Multifamily housing is typically classified as either “A,” “B,” “C,” or “D,” frequently followed by a plus or minus, for example “B+” or “A-,” indicating the lower or higher end of that classification. The building classifications are generally as follows, but are notably varied in their application.
Class A Multifamily
- Generally garden apartments built within the last 10 years
- May include properties older than 10 years that have been substantially renovated
- High-rise, in Central Business District, may be over 20 years old
- High-end amenities, exterior and interior, as typical for other Class “A” properties in the market
- Higher quality construction with highest quality materials
- Rental rated within the range of Class “A” rents in the submarket
- Nice landscaping, attractive rental office and/or club building
Class B Multifamily
- Typically built within the last 20 years
- Exterior and interior amenities are more dated and somewhat less appealing than what is offered by properties in the high end, Class A, segment of the market
- Good quality construction, well maintainted, with little deferred maintenance
- Earn rental rates within the range of Class “B” rents in the submarket
Class C Multifamily
- Typically built within the last 30 years
- More limited and dated, less appealing exterior and interior amenities
- Improvements showing age, appear more tired.

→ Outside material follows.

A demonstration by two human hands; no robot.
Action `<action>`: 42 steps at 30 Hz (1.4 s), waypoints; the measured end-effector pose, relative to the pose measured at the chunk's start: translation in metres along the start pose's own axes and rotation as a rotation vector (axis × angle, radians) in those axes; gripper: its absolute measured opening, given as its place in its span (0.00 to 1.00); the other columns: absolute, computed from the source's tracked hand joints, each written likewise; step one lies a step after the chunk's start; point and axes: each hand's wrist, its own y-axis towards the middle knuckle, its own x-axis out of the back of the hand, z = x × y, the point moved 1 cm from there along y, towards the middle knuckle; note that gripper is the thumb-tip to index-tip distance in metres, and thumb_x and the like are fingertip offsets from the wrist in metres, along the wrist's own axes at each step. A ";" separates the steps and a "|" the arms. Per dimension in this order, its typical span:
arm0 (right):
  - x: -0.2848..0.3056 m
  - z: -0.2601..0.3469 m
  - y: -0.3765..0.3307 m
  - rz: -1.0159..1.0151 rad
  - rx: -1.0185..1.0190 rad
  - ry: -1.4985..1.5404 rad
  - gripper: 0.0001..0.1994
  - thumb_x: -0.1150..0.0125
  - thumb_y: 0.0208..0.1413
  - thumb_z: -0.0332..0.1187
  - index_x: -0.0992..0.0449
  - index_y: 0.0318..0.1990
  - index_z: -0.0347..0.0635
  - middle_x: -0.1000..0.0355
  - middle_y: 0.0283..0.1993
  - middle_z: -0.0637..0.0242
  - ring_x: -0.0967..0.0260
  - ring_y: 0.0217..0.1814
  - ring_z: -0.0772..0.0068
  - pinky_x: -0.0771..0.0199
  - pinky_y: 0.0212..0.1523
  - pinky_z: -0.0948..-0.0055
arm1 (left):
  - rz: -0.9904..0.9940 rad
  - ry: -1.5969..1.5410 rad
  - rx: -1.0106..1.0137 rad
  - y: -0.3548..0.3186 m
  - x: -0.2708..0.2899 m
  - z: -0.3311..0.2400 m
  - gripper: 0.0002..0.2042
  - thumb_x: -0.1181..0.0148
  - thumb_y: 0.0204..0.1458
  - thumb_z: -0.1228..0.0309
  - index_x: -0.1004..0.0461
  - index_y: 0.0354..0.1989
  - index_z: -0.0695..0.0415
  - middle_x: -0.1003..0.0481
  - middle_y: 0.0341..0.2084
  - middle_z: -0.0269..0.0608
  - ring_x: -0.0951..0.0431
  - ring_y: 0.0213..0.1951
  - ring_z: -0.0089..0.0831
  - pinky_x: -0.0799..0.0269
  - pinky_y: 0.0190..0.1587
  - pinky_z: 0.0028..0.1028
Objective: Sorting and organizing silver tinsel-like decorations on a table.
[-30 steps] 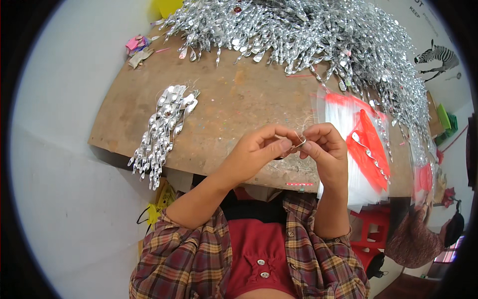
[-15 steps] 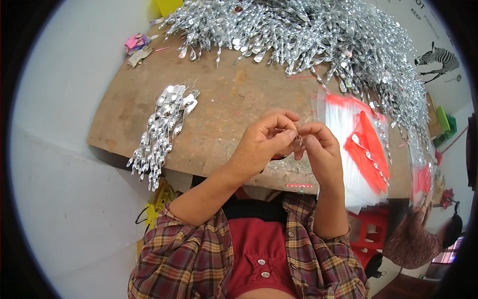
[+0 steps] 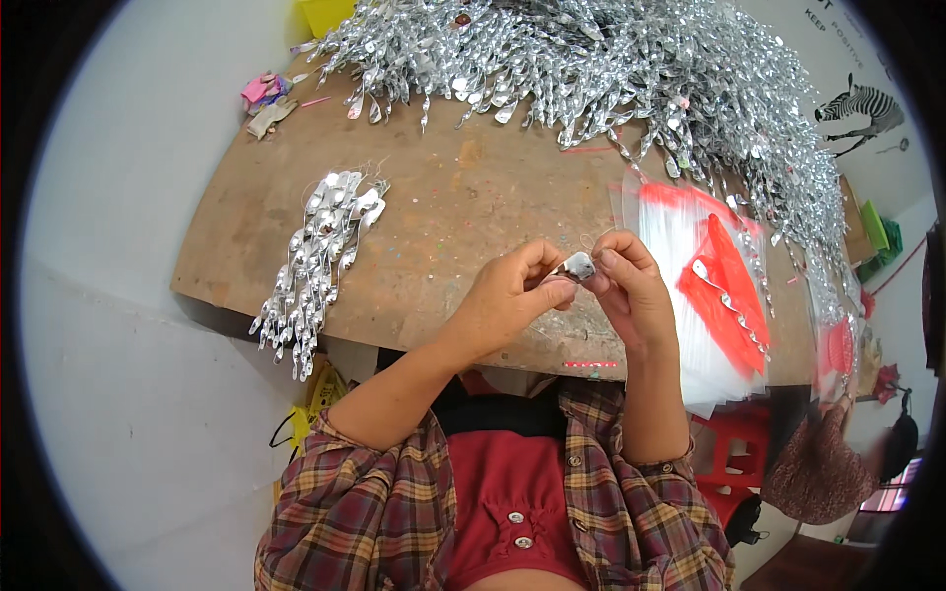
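Note:
My left hand pinches a shiny silver twisted ornament between thumb and fingers, above the table near its front edge. Close against the ornament's holed end is my right hand, its thumb and forefinger pinched on a thin thread that loops up pale beside the fingertips. Most of the ornament is hidden behind my left fingers. To the left lies a bundle of silver twisted ornaments with loose threads at its top, its lower tips hanging past the table edge.
A large heap of silver twisted ornaments covers the table's far side and right. Clear plastic bags with red parts lie right of my hands, one twisted strip on top. A cloth bundle lies far left. A red stool stands below.
The silver ornament's end now shows between my fingertips, where mostly thread was visible before. My left hand has shifted slightly down and its fingers have turned; both hands remain close together.

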 end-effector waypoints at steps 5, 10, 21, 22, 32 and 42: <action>0.014 0.002 -0.003 -0.034 -0.061 0.136 0.02 0.46 0.55 0.29 0.30 0.34 0.41 0.37 0.19 0.75 0.52 0.15 0.90 0.46 0.26 0.84 | -0.155 0.662 -0.043 -0.010 0.001 -0.010 0.08 0.47 0.52 0.74 0.32 0.37 0.65 0.24 0.29 0.38 0.24 0.34 0.21 0.30 0.38 0.22; 0.037 0.003 -0.003 0.071 -0.018 0.145 0.03 0.49 0.57 0.31 0.30 0.36 0.44 0.39 0.19 0.77 0.58 0.12 0.90 0.49 0.26 0.84 | -0.141 0.450 0.017 -0.016 0.011 -0.002 0.07 0.48 0.53 0.75 0.32 0.39 0.64 0.25 0.30 0.39 0.24 0.35 0.23 0.29 0.38 0.23; 0.043 -0.013 0.004 0.053 -0.042 0.201 0.03 0.48 0.58 0.34 0.31 0.38 0.48 0.40 0.21 0.79 0.56 0.14 0.90 0.48 0.27 0.82 | 0.040 0.039 0.067 -0.015 0.018 -0.009 0.11 0.47 0.54 0.72 0.31 0.44 0.63 0.25 0.34 0.39 0.26 0.33 0.21 0.30 0.40 0.22; 0.040 -0.014 0.005 0.071 -0.044 0.190 0.03 0.48 0.58 0.34 0.31 0.38 0.49 0.40 0.21 0.79 0.55 0.14 0.90 0.47 0.27 0.82 | 0.046 0.020 0.080 -0.016 0.018 -0.013 0.11 0.47 0.54 0.71 0.31 0.43 0.62 0.25 0.34 0.39 0.27 0.33 0.21 0.31 0.40 0.22; 0.034 -0.018 0.013 0.088 -0.075 0.273 0.06 0.48 0.59 0.36 0.31 0.39 0.47 0.35 0.31 0.75 0.44 0.23 0.87 0.42 0.32 0.81 | 0.013 0.087 0.073 -0.009 0.023 -0.020 0.11 0.47 0.54 0.67 0.29 0.42 0.58 0.25 0.35 0.35 0.30 0.32 0.16 0.36 0.36 0.18; 0.054 -0.021 0.017 0.099 -0.093 0.438 0.05 0.50 0.60 0.35 0.31 0.40 0.47 0.29 0.35 0.72 0.33 0.31 0.85 0.35 0.38 0.79 | -0.045 0.173 0.135 -0.013 0.040 -0.017 0.11 0.47 0.53 0.67 0.29 0.42 0.60 0.25 0.33 0.34 0.30 0.31 0.15 0.36 0.33 0.17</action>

- Some deferred maintenance
- Majority of appliances may be “original”
- Earn rental rated below Class “B” rents in submarket
Class D Multifamily
- Generally more than 30 years old
- Worn in appearance, operationally more transient, located in fringe or mediocre locations
- Shorter remaining use for the system components
- No amenities
- Lower construction quality and building condition
- Lower/lowest side of the rental rate range
- High turnover and density of use
Class A and Class B properties situated in major markets generally command more interest from lenders. Further, institutional buyers, REITS, life insurance companies, pensions, etc., tend to be interested more, if not entirely, in these types of properties. These typically have more financing options, lower financing costs, with longer fixed rate terms and amortizations. They are more likely eligible for financing on a non-recourse basis, and have generally lower debt service coverage requirements. Cap rates are, of course, lowest for these high quality assets.
As one moves down the classification scale into Class B and C properties, many institutional investors and borrowers lose interest. These properties have fewer financing options, somewhat higher rates, less attractive fixed rates and amortizations, and lower loan to value ratios. Non-recourse debt is more difficult to obtain, particularly outside of major markets. Cap rates are a bit higher for these versus Class A properties.
Class D properties, and to a lesser extend Class C, tend to be financed by local banks with little to no interest from secondary market lenders. These have limited financing options, with higher financing costs, shorter fixed or floating rate terms, and lower loan to value ratios. Personal guarantees are the norm. The good news? Cap rates are considerably higher.